Sophie Tappeiner, Vienne

Sophie Thun

Sophie Thun

Rain on pane (2018)
photographie analogique couleur
158 x 138 cm.
courtesy of the artist and Sophie Tappeiner.

Sophie Thun

Contact (Release) (2018)
analogue colour photography and photogram
77,5 x 62 cm (framed) 
courtesy of the artist and Sophie Tappeiner.

Traitant des enjeux de la construction de soi dans l’espace discordant de la représentation,  les interventions photographiques multicouches de Sophie Thun compliquent la relation entre l’espace pictural imaginaire de l’image et l’espace réel du spectateur. En révélant les lieux, mécanismes et performances inhérents à la production de l’image, Thun rompt avec son illusion continue, documentant de manière sincère la performance de sa construction. Les images, tout comme les auto-représentations, ne sont pas des représentations objectives de la réalité mais des procédés trompeurs, superposés et mis en scène, qui se développent avec le temps.

Utilisant dans son travail, souvent in situ, les effets de mise en abyme et de trompe l’œil, l’artiste se représente dans l’acte de se prendre en photo.
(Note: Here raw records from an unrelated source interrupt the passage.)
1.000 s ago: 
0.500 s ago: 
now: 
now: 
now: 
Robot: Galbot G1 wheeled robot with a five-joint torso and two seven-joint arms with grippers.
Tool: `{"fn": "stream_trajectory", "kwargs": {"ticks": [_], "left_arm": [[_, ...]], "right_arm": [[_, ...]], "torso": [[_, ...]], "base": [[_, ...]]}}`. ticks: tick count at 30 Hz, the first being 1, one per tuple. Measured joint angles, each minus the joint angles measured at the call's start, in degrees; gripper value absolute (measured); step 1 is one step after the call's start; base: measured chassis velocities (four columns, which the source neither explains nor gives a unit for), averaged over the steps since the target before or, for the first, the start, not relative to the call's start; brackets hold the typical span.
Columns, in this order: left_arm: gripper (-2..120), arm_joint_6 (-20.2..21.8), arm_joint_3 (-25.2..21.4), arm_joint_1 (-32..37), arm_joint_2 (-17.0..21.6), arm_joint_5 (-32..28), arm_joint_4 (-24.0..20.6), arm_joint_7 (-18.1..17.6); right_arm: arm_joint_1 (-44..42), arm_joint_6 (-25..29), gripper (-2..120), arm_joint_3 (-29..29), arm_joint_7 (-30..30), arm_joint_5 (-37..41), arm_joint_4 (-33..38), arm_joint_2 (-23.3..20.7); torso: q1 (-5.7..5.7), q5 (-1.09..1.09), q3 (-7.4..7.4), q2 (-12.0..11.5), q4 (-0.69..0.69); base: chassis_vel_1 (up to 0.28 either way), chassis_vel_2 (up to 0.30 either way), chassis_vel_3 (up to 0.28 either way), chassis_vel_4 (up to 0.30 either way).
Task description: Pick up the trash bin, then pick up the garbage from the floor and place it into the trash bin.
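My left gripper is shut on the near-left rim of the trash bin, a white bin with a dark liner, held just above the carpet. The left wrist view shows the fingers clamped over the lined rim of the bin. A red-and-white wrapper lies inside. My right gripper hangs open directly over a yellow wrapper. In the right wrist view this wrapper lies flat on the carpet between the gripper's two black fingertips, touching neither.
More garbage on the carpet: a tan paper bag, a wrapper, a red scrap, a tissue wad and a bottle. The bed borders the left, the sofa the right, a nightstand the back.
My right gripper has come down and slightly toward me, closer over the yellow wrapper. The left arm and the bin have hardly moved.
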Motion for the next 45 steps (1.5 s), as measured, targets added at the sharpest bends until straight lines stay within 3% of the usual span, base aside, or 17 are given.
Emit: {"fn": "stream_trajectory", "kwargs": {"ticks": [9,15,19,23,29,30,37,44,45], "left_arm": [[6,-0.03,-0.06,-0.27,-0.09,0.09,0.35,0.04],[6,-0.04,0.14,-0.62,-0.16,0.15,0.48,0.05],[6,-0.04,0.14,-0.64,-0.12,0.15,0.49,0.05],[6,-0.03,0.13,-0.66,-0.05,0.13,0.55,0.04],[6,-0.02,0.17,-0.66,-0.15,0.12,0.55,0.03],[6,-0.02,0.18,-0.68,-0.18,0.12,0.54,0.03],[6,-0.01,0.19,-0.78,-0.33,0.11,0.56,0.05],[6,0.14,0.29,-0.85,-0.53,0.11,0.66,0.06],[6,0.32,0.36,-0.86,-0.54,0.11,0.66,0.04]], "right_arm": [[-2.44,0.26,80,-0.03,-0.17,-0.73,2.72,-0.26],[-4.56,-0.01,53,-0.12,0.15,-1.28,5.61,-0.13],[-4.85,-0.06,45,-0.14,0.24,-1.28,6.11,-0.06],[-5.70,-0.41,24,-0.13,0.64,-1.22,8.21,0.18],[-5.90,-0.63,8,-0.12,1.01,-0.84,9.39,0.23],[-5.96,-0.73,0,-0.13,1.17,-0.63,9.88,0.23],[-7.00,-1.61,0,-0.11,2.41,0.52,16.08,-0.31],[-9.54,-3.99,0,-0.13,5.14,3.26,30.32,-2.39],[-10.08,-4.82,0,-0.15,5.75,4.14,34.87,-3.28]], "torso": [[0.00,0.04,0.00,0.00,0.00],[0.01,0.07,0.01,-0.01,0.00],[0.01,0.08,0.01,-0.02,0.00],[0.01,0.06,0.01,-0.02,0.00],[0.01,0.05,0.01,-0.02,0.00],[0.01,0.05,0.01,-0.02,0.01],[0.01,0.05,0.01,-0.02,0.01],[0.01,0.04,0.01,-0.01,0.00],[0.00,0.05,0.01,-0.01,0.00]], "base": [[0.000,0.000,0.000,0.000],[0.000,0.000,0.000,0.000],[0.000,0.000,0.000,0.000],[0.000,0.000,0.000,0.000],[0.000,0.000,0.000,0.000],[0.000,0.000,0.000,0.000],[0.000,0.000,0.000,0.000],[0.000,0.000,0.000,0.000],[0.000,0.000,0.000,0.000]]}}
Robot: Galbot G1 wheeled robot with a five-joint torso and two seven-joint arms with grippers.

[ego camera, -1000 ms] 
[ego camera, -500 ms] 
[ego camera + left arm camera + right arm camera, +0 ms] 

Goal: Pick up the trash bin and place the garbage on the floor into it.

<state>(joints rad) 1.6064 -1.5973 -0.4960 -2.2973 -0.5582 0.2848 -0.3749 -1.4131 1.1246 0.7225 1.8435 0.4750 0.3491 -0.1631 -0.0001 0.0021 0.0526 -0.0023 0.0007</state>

Sa posture est ferme et large. Dans sa main, elle tient le déclencheur de l’appareil photo lui permettant d’habiter le rôle de l’artiste, du producteur et du performer. Pointant la caméra sur elle-même, Thun attire l’attention sur la violence de l’appareil photo, une « sublimation de l’arme à feu » tel que Susan Sontag l’a écrit, et sur la violence du regard qu’il génère.

Dans ses photogrammes, on distingue les empreintes laissées par le corps de l’artiste dans la chambre noire, ce deuxième et autrement invisible lieu de (re)production. Utilisant un agrandisseur sur rail horizontal pour la projection de négatifs 8x10", Thun presse son corps contre le papier non développé le temps de l’exposition, empêchant ainsi la lumière d’atteindre la surface. La présence du corps de l’artiste crée une absence dans l’image, une absence en lien avec l’incapacité de capturer le corps humain sur une surface bi-dimensionnelle. Même dans ce transfert direct,  l’empreinte ou le photogramme échoue dans la représentation du vivant, du pouls et du ressenti du corps. Seule une marque reste.